Türkiye'nin yönetiminde birinci kıstasının kuvvetler ayrılığı prensibi olduğunu dile getiren Karamollaoğlu, "Adalet bir ülkede sağlanmıyorsa devlet yoktur, baskıcı rejim vardır. Adalete güven kalmadı, rafa kaldırıldı. Olağanüstü hal (OHAL) adaletin rafa kaldırıldığı bir haldir. Yeri geldiğinde OHAL olabilir; ancak bir dönem ya da iki dönem uygulanabilir. Adalet çalışmıyorsa haksızlık yapma ihtimali artar ve isyan duygusunu körükler. Ahlaki değerlerin korunması gerekiyor. Ahlaki değerler korunamıyorsa o zaman yolsuzluklar artar. İsraf, baskı ve haksızlıklar artar. İnsanlar yönetimde bulunanların gönlünü almak için başka yöntemlere başvururlar ve yalakalık artar. 'Aya köprü kuracak' denilse ve 'Buna bile inananlar var' denmesini afaki ve yanlış görüyorum" diye konuştu.
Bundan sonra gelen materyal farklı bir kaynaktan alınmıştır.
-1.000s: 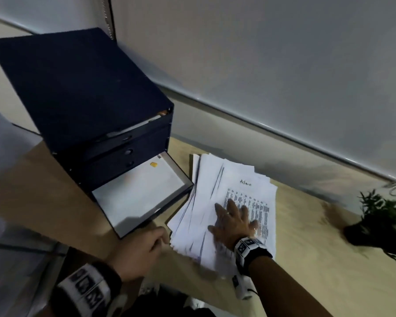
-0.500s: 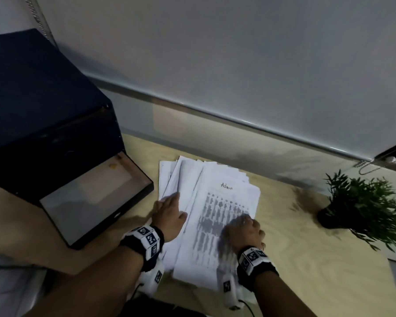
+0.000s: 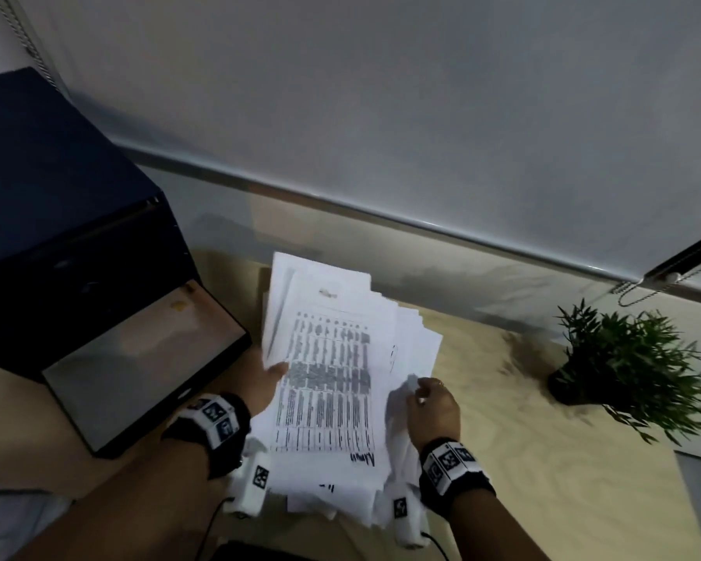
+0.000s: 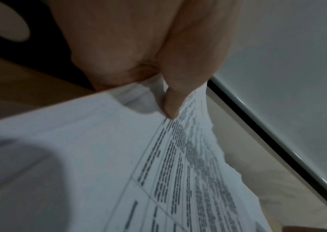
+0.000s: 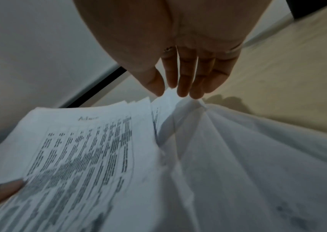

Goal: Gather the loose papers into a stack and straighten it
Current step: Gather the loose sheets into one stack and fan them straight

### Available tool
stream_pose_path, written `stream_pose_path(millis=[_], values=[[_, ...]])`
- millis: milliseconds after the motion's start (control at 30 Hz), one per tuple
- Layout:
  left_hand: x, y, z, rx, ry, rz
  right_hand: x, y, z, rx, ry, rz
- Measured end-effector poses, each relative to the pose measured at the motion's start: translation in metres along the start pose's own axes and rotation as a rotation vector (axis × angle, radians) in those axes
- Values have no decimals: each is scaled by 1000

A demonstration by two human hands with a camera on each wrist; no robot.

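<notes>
A loose, uneven pile of white papers (image 3: 332, 382) with a printed table on the top sheet is held between my two hands above the wooden desk (image 3: 543, 459). My left hand (image 3: 274, 372) grips the pile's left edge. Its thumb (image 4: 170, 108) lies on the printed papers (image 4: 99, 157) and the other fingers are hidden underneath. My right hand (image 3: 415, 388) pinches the right edge, where the sheets fan out. The right wrist view shows its fingertips (image 5: 184, 89) closing with the thumb on a corner of the papers (image 5: 99, 157).
A dark blue drawer cabinet (image 3: 57, 236) stands on the left with its bottom drawer (image 3: 138, 378) pulled out beside the pile. A small potted plant (image 3: 624, 370) sits on the right of the desk. A grey blind (image 3: 381, 115) hangs behind.
The pile lay flat on the desk under both hands. Both hands now grip its side edges and it has come up toward me. My head has turned right.
</notes>
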State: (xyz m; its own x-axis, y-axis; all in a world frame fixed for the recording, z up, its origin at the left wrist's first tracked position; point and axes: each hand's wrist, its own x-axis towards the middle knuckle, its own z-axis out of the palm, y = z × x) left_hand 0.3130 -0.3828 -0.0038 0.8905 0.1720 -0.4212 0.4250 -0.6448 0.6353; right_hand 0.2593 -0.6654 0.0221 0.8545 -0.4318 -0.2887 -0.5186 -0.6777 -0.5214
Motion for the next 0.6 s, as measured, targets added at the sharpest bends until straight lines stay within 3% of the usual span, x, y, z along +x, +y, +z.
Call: stream_pose_path(millis=[167,267,333,400,600], values=[[-28,23,-64,-105,229,137,-4,-31,27,-199,-92,29],[-35,25,-100,-75,330,251,-11,-52,52,-207,-73,216],[-34,21,-116,-48,333,321,-18,-62,61,-244,-71,258],[-34,18,-132,-37,337,331,-20,-71,68,-283,-69,239],[-31,-1,-165,-157,333,155,-13,-87,77,-123,-164,194]])
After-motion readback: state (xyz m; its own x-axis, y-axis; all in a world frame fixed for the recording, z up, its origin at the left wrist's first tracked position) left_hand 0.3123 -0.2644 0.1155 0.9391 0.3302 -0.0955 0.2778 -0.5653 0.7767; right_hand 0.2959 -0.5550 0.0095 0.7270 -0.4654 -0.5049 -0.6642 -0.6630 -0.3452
"Rüzgarın önünde savrulan yaprak gibiyiz"
Sayıştay ve Devlet Denetleme Kurumu'nun fonksiyonlarını kaybettiğini de savunan SP Lideri Karamollaoğlu, Devlet Planlama Teşkilatı'nın ise planlama yapmadığını, sadece istatistik tuttuğunu ileri sürdü. Türkiye'deki büyük yatırımların fizibilite etütlerini görmeye ihtiyaç olduğunu vurgulayan Karamollaoğlu, Çanakkale Köprüsü'nün fizibilite projesinin olup olmadığını sordu. 'Kanal İstanbul' projesinin etrafında rant olup olmadığının sorulması gerektiğini de dile getiren Karamollaoğlu, işsizliğin olmadığı, dış ticaretin eksi vermediği bir ülke istediklerini aktardı. Dış politikada Türkiye'nin sözüne değer verilen bir ülke olmasını istediğini belirten Karamollaoğlu, "Posta koymamız bize itibar edildiğini göstermez. ABD Başkanı Trump yapıyor, elinde güç var; ama itibarı yok. Trump gibi mantalite ile ülkemizin yönetilmesi mümkün değil. Rüzgarın önünde savrulan yaprak gibiyiz" dedi.